See picture below from Anderson et al 2011 Navigating the multiple 
meanings of b diversity: a roadmap for the practicing ecologist




So, if you want do constrained ordinations (constrained by "drought 
disturbance gradient", I guess), I would suggest dbRDA (vegan::capscale) 
with bray curtis, or RDA on Hellinger transformed data, depending on 
what you want to emphasis.

For unconstrained ordinations, this will be respectively PCoA and PCA.
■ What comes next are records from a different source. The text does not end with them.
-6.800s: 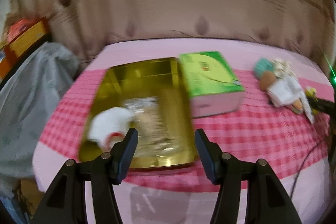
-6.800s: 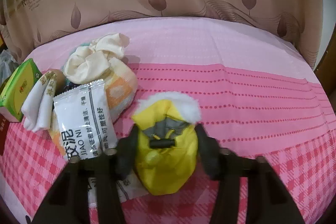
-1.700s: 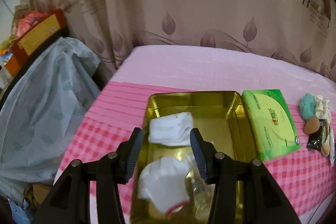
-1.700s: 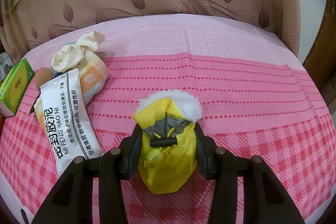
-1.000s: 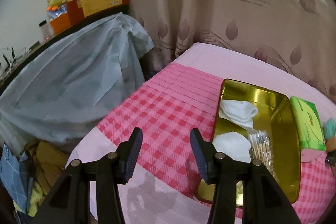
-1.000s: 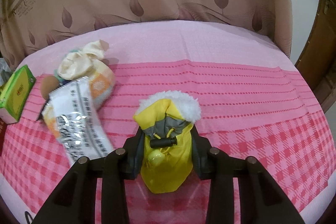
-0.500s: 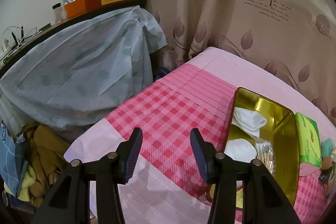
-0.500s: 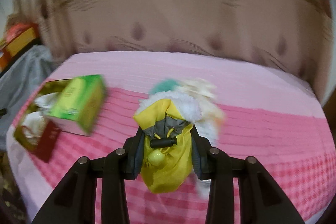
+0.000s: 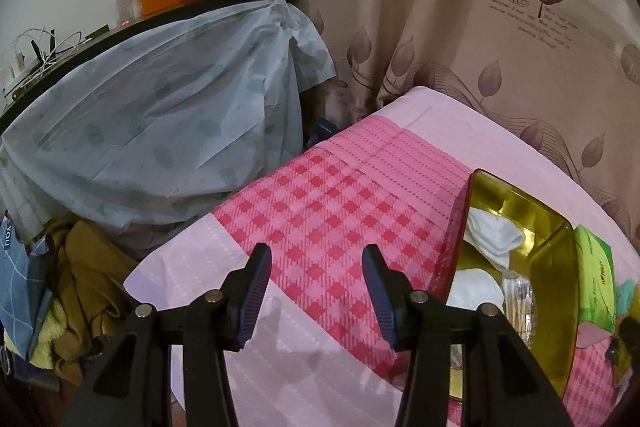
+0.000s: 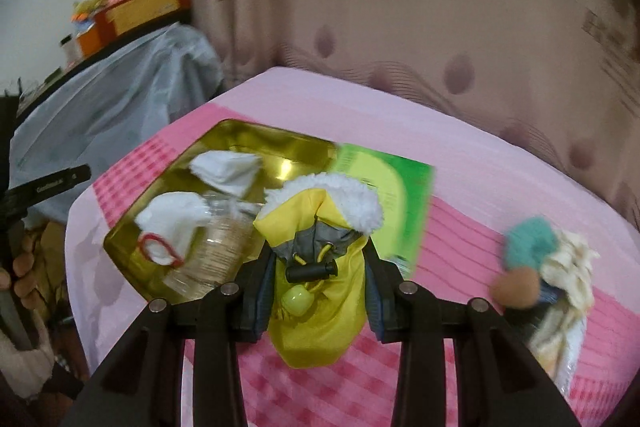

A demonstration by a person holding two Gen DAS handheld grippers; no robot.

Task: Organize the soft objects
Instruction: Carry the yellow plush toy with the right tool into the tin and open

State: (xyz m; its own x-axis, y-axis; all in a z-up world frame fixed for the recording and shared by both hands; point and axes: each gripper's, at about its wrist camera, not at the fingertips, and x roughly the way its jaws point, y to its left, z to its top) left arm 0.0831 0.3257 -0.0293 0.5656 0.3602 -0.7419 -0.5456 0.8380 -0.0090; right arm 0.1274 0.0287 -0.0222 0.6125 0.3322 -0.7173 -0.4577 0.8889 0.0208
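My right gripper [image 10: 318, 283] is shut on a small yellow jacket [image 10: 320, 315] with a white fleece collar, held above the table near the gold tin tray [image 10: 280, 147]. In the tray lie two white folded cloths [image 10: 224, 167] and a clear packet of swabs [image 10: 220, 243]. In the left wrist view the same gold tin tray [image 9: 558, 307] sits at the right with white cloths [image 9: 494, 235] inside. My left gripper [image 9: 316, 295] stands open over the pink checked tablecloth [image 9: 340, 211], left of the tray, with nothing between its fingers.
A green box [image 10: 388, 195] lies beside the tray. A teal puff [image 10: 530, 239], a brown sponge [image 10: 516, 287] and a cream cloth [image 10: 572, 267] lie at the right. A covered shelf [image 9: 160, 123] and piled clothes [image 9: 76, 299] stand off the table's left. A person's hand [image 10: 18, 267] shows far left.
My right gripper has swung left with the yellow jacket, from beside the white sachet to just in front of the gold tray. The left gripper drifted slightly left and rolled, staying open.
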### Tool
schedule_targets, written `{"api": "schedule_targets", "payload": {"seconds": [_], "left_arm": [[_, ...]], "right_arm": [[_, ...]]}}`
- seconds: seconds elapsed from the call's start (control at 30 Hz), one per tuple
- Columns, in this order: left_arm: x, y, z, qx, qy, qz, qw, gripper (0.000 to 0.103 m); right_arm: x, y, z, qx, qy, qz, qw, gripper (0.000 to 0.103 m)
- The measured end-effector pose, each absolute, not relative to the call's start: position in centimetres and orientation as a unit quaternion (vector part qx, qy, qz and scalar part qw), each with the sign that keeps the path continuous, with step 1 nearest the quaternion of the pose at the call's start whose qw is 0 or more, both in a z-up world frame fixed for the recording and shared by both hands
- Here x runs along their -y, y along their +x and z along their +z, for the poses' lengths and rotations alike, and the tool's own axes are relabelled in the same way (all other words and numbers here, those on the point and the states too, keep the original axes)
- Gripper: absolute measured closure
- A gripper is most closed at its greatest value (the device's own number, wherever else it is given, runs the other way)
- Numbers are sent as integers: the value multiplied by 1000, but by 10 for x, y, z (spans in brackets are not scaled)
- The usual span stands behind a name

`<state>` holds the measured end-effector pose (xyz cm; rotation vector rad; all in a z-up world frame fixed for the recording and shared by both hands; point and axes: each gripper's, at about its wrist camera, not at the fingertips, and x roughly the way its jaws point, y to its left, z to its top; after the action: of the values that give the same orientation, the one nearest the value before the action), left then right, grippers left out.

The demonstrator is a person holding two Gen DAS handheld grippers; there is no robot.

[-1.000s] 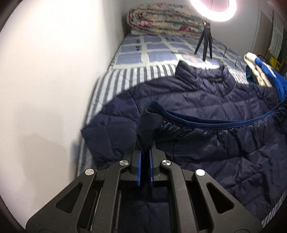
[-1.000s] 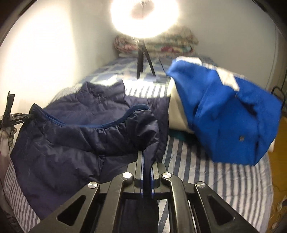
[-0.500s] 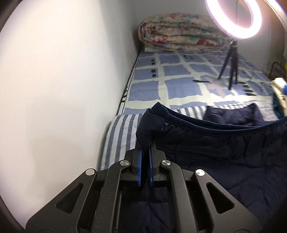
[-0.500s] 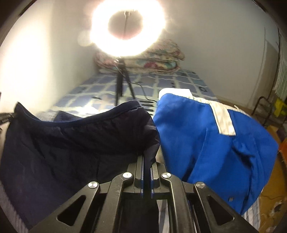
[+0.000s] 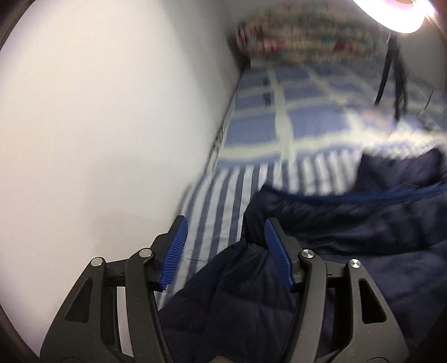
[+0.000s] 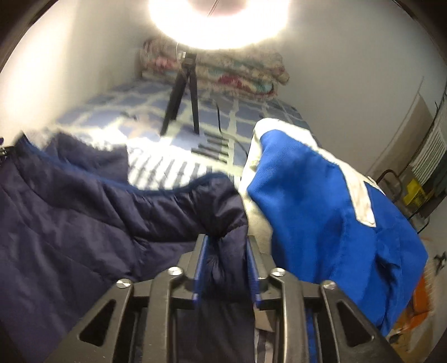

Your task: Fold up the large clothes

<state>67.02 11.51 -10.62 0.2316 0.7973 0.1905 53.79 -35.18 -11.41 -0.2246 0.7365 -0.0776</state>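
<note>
Bed: striped blue-and-white sheet [image 5: 223, 201] is lying near the grippers, giving way to a blue checked cover [image 6: 245, 114] farther back; together they are bearing everything below.
Jacket: one navy quilted puffer jacket [image 5: 363, 223] is lying spread on the striped sheet, its stitched panels puffy and slightly glossy, a brighter blue trim running along its raised edge.
Left gripper [image 5: 225, 243]: its jaws are opening, the ribbed blue pads [image 5: 174, 251] standing well apart; a fold of the jacket is sitting between them, against the right pad only, so the cloth is released.
Right gripper [image 6: 225, 251]: its jaws are opening too, though narrower; a bunched corner of the jacket is filling the gap, and the pads [image 6: 201, 259] seem to be still touching it on both sides, though blur is making that hard to judge.
Second garment: one bright blue garment [image 6: 321, 217] with white panels is lying heaped just right of the jacket, smooth woven cloth, touching the jacket's corner.
Quilt: one floral quilt [image 6: 237, 72], folded into a thick roll, is resting at the far end against the wall.
Lamp: one ring light [image 6: 218, 22] is glowing on a black tripod [image 6: 184, 97] that is standing on the checked cover.
Wall: plain white wall [image 5: 111, 125] is running along the bed's left side.
</note>
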Motion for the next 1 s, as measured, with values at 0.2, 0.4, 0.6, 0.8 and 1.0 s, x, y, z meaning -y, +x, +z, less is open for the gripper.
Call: {"api": "schedule_targets", "payload": {"seconds": [0.2, 0.4, 0.6, 0.8, 1.0], "left_arm": [[-49, 582, -68, -375, 94, -87, 918, 43], [20, 566, -102, -398, 116, -145, 898, 43], [54, 596, -177, -450, 175, -119, 867, 41], [39, 579, -147, -429, 145, -108, 885, 40], [24, 486, -116, -415, 90, -152, 892, 40]], "right_arm": [[379, 451, -91, -355, 14, 32, 934, 67], [397, 345, -125, -374, 72, 25, 924, 39], [411, 322, -181, -430, 145, 30, 890, 29], [404, 334, -209, -446, 241, 89, 857, 25], [405, 343, -227, -439, 308, 84, 840, 26]]}}
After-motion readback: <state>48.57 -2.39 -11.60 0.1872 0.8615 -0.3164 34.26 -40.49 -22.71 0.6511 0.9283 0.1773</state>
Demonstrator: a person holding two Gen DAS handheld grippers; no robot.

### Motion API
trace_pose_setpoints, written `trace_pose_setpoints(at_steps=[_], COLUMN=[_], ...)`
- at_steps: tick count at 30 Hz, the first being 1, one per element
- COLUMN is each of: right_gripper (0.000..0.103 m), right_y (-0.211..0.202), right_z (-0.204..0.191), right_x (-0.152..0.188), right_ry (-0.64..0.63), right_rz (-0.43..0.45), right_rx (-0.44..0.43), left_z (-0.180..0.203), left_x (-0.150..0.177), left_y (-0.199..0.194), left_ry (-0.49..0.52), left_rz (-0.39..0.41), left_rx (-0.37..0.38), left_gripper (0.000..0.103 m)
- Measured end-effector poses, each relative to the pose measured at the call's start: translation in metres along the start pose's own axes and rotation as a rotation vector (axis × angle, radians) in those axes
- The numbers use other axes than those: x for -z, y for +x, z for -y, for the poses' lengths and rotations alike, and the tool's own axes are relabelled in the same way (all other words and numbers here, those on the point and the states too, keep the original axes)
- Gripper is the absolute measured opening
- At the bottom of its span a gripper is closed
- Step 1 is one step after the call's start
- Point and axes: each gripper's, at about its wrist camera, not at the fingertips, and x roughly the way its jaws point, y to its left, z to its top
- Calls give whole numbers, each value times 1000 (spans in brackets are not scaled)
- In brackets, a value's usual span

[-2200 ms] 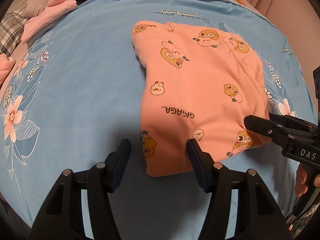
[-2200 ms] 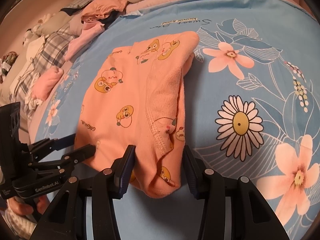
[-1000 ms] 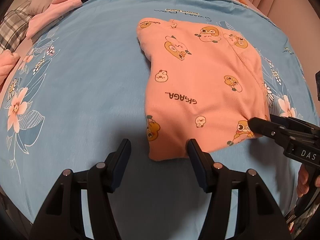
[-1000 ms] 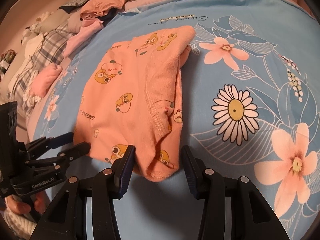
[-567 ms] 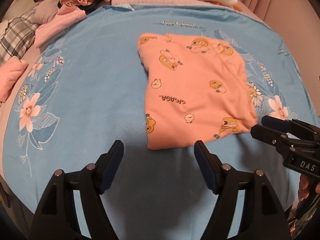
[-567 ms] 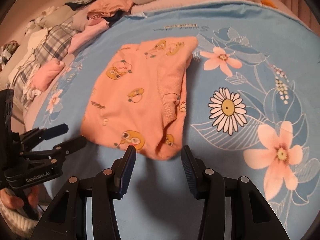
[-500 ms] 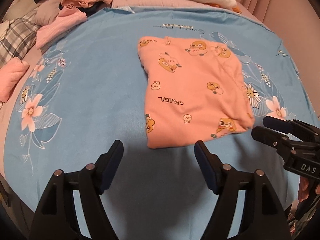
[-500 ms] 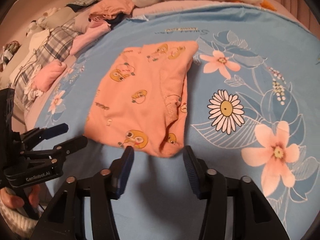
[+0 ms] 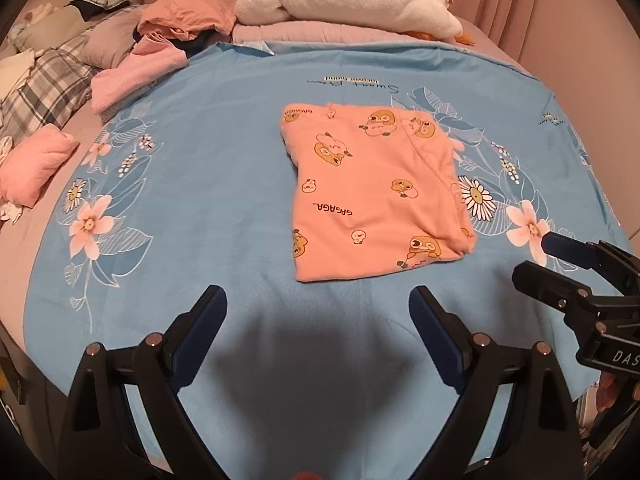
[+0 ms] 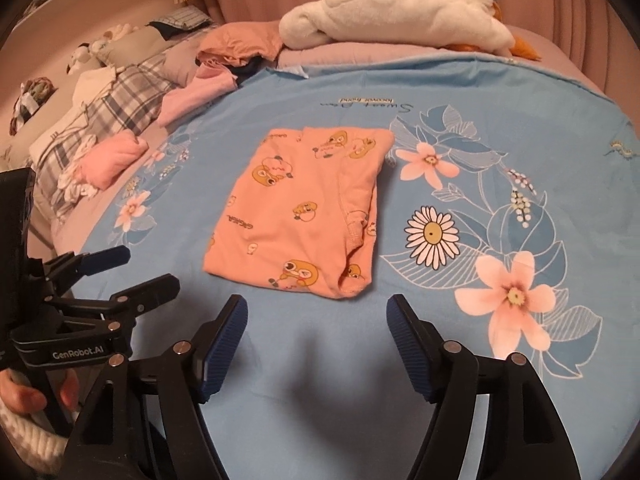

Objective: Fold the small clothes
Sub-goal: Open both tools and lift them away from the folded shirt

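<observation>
Folded orange cartoon-print cotton garment (image 9: 374,200) lies flat on blue floral bedsheet (image 9: 208,168). Left gripper (image 9: 316,312) and right gripper (image 10: 316,320) hover near the garment's near edge, both spread wide, empty.

Left gripper (image 9: 316,316): fingers (image 9: 200,322) spread wide apart, holding nothing, poised above the bed's near edge. Right gripper (image 10: 318,330): fingers (image 10: 410,340) likewise spread, holding nothing, alongside the left, level with it.
</observation>
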Motion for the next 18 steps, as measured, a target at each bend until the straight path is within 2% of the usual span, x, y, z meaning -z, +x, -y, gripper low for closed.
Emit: trace_pose_setpoints(at_steps=[4,14,18], right_gripper=[77,80,82], right_y=[-8,-26,-32], right_z=[-7,-14,-14], right_x=[3,7,7], right_ry=[-13,-34,-34], right_rz=[18,72,94], right_rx=[6,27,26], left_z=[0,2,2], left_x=[2,5,5], left_y=[-12,-30,-37], left_ry=[0,3,-4], left_rz=[24,67,78], left_rx=[-30,-81,-69], left_gripper=[102,102,102])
Pay attention in using NMDS. As you said,  it is rank-based, this is why 
fitting environmental vectors to NMDS biplot is not so appropriate, 
despite widely done. I don't see the problem about ordisurf and PCoA or 
CAP: Ordisurf enables you to fit environnemental variables that have 
non-linear relationships with PC of distance based ordinations.


If you use bray-curtis, I would suggest to use distance among group 
centroids instead of computing averages over groups followed by bray-curtis


About hypotheses testing (in capscale or adonis for instance), pay 
attention to the longitudinal nature of your data. Some questions about 
repeated measure and adonis are already in R-SIG-ECO archives, have a alook.


I guess you are interested in identifying the species which are the most 
responsible of community change over drought disturbance gradien?!
If yes, I think an appropriate way could be: a dbRDA (capscale) with 
bray curtis on square root transformed cover data (or not, depends if 
you have few predominant species that might mask the others) , and 
"drought disturbance gradient" as a continuous constraint. Then, you 
could overlay vectors of correlations between species cover and CAP1 axe 
(i.e. in vegan: scores(your.capscale, dis="sp", scaling=-2, const = 
sqrt(nrow(your.cover.data.matrix)-1),choices=1).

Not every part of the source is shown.